Vaya por delante mi reconocimiento a todas las personas que trabajan en un supermercado. Soy consciente de que, sin su trabajo, yo no podría llegar y, en unos pocos minutos, llenar mi carro con todo lo que necesito.
Es un trabajo invisible, además, y poco valorado, porque, aunque les veamos haciendo algo en los lineales, no solemos preguntamos en qué consisten sus tareas o cuánto esfuerzo suponen.
Además, ninguna ocupación que implique estar de cara al público me parece sencilla. Sin embargo, en el súper al que voy habitualmente todos los trabajadores tienen un trato excelente conmigo, con mi marido y, sobre todo, con nuestra hija. Incluso en alguna ocasión, de esos días que vas con prisa y la cabeza en mil cosas, han sacado la cena de mi familia adelante con la recomendación de una deliciosa receta, fácil y rápida de preparar. Vamos, que no tengo queja. Bueno, miento, tengo una: esa costumbre de meter toda la compra en una única bolsa como si fuese la chistera sin fondo de un mago o como si el comprador, sin importar su edad o complexión, tuviese el superponer de la fuerza infinita.
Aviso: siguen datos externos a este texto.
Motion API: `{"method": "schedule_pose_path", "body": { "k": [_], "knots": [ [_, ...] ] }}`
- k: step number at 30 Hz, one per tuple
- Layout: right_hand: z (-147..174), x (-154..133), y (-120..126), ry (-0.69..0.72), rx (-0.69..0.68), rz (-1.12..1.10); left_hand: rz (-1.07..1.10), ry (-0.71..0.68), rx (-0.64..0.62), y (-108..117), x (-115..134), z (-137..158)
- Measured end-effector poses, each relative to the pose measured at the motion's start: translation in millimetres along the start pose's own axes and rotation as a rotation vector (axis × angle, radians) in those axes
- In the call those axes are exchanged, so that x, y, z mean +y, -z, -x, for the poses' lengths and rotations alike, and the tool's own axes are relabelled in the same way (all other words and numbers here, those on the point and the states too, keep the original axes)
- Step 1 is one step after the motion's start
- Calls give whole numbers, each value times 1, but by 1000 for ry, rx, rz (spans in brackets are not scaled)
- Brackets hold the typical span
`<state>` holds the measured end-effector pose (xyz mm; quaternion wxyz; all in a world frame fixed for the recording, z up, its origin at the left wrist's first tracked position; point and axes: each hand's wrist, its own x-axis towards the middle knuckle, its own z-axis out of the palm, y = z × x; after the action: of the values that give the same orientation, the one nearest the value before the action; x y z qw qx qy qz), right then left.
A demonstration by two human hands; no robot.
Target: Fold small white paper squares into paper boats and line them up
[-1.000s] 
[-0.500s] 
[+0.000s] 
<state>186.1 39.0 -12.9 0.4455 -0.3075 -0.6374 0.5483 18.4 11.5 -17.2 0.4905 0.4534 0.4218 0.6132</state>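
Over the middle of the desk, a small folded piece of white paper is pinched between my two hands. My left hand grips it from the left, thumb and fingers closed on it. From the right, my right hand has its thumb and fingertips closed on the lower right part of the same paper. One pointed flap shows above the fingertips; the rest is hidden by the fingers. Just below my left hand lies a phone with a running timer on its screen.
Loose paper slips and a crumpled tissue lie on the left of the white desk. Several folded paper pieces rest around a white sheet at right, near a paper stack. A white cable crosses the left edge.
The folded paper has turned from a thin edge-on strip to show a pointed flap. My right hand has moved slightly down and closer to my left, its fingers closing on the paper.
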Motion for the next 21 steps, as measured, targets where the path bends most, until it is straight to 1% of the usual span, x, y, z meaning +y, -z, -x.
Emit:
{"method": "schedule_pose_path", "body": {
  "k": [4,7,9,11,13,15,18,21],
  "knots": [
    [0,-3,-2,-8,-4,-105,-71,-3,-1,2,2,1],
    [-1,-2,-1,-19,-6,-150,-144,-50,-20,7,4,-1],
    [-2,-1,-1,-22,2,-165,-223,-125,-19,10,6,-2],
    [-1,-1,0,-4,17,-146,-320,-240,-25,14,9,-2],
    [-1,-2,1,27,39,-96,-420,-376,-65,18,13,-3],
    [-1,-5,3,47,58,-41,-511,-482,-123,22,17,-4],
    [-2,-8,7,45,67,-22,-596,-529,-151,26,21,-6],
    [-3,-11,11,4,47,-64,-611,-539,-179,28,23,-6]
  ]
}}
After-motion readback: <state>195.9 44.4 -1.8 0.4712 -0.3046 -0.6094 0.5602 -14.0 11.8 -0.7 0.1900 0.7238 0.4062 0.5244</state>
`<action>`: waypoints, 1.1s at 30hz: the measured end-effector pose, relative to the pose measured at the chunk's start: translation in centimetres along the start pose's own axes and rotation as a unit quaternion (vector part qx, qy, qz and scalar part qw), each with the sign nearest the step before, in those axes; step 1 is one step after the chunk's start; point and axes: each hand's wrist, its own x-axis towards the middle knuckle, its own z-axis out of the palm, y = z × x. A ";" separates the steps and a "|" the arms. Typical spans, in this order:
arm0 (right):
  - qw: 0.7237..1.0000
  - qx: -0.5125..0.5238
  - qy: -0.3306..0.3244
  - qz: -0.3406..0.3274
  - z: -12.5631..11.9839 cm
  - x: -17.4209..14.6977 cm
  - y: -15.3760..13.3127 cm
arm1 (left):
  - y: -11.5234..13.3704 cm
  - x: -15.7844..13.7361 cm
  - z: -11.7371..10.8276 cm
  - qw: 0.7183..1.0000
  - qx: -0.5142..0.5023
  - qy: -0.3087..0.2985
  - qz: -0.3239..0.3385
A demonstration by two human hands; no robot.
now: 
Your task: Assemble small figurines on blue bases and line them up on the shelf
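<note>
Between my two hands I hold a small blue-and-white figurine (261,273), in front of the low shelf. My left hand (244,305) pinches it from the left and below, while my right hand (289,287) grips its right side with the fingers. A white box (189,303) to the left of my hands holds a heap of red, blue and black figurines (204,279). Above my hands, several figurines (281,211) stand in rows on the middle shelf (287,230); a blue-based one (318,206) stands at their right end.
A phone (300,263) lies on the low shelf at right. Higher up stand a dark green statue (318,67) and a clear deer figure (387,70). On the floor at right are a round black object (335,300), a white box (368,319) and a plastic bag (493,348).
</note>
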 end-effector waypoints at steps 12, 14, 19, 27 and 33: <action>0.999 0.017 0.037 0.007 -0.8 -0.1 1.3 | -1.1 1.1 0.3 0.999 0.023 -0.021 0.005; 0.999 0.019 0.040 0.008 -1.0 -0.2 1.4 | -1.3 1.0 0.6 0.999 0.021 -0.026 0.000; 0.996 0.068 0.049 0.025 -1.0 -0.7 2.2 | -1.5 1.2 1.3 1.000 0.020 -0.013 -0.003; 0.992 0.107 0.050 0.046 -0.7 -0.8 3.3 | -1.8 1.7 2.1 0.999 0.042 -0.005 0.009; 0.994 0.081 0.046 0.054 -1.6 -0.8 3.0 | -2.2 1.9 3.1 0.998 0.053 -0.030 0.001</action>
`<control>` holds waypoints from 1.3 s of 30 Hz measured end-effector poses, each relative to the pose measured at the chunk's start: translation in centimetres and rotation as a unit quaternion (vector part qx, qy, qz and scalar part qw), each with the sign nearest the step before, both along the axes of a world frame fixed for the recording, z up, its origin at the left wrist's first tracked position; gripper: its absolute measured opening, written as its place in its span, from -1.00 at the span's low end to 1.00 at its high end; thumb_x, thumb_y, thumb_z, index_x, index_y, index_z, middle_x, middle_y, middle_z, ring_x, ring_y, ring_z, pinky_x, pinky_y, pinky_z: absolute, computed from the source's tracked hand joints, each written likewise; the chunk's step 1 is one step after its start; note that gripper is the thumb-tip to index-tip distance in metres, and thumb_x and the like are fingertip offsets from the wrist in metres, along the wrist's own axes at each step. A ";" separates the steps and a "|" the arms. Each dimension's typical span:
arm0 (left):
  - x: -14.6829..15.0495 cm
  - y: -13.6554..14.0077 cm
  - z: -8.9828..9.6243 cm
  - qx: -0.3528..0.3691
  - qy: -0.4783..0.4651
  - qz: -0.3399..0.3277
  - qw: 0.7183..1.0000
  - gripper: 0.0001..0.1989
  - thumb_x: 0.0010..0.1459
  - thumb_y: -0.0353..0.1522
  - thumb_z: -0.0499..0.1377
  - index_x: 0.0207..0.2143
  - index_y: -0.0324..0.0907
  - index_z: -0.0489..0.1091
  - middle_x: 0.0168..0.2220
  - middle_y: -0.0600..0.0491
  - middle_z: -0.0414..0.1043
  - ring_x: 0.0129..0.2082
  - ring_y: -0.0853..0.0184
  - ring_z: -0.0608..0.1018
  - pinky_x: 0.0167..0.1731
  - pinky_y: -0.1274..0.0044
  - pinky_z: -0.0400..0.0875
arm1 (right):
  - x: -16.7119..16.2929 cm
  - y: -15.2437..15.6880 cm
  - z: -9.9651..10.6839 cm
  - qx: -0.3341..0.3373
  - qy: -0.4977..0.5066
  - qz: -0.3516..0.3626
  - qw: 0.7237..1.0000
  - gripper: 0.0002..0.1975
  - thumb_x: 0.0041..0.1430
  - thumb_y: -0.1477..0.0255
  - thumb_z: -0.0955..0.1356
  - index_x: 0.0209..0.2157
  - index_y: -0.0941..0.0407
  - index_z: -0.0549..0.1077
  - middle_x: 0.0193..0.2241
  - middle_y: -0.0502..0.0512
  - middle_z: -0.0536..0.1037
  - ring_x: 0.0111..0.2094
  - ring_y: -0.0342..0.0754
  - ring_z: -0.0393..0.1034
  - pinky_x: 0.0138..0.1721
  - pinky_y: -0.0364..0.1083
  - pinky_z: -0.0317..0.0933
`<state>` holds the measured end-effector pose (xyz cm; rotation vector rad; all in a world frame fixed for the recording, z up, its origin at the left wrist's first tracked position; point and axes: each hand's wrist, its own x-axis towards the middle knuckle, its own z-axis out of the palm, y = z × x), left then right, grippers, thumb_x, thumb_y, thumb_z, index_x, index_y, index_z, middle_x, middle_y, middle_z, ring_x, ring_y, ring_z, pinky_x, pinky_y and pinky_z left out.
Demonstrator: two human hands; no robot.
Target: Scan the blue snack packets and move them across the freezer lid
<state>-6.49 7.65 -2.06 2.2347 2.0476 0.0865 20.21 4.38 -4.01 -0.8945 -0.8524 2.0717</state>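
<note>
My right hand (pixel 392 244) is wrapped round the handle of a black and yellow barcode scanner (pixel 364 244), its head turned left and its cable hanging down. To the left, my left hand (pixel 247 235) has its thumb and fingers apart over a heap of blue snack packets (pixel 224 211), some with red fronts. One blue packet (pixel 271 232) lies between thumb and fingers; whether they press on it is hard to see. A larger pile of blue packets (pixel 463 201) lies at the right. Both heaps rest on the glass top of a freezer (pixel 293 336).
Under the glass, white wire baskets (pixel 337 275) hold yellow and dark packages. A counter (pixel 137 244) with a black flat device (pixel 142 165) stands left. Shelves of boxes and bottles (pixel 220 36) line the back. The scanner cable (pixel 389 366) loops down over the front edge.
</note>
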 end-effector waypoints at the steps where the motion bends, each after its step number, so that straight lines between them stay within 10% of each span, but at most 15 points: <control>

Yo reconozco que soy un desastre. En mi intención está llevar siempre un par de bolsas en el bolso, pero, a la hora de la verdad, me las olvido con frecuencia. Decir, en mi descargo, que las reutilizo hasta la saciedad y para mil usos distintos, que sé que son un problema para el medio ambiente e intento minimizarlo. El caso es que, cuando me preguntan si quiero bolsa, casi siempre digo que sí. No suelo especificar más, porque entiendo que es de sentido común que, si tu compra necesita dos o tres bolsas, te las pondrán y no intentarán meterlo todo en una que, por muy flexible que sea, no es el bolsillo mágico de Doraemon. Pero no es así. No sé por qué, pero los cajeros solo te preguntan si quieres otra bolsa cuando no cabe ni un solo átomo más de materia dentro. Y lo hacen con miedo, cuando no deberían, que son solo 10 céntimos en una cuenta que es casi imposible que no se acerque, por lo menos, a los 100 euros.
Lo peor es que, si haces como yo y aprovechas que te están cobrando para dejar el carro en su sitio, no te das cuenta de que la bolsa rebosa hasta que es demasiado tarde para pedir otra. Te toca pagar y tirar adelante, mientras el cajero ya ha empezado a atender al siguiente sin desearte siquiera que la fuerza te acompañe.
La verdad es que las bolsas son resistentes. Hace años eran bastante más endebles, pero ahora no se rompen por muy llenas que vayan. El problema es que yo no soy superwoman. Voy al gimnasio, sí, y hago ejercicios de fuerza, pero, si llevo más de 10 kilos colgando de una bolsa, se me clavan las asas en la mano. Vamos, que si la cosa es que el cajero está siendo empático con mi bolsillo, por tener que pagar el recipiente de plástico, le perdono la solidaridad; preferiría que la tuviese con mi brazos, que algunos hacemos la compra a pie y aquello hay que cargarlo.
Yo no llego a casa sin apoyar la bolsita de marras un par de veces en el suelo y cambiarla otras diez de posición. Y, como hay pocas cosas que me resulten tan incómodas y molestas, he llegado a la conclusión de que los cajeros del súper y yo tenemos que llegar a un trato. Por mi parte, acabo de meter dos bolsas en el bolso y prometo que este año me voy a esforzar para que no me falten nunca. Pero si fallo, ¿podríais, por favor, advertirme del peso o preguntarme si prefiero distribuirlo en varias bolsas? Y no solo a mí, claro, que quiero creer que esto nos pasa a todos los seres humanos. Y los hay mayores que yo y con más dificultad, supongo, para tener que cargar con tanto peso.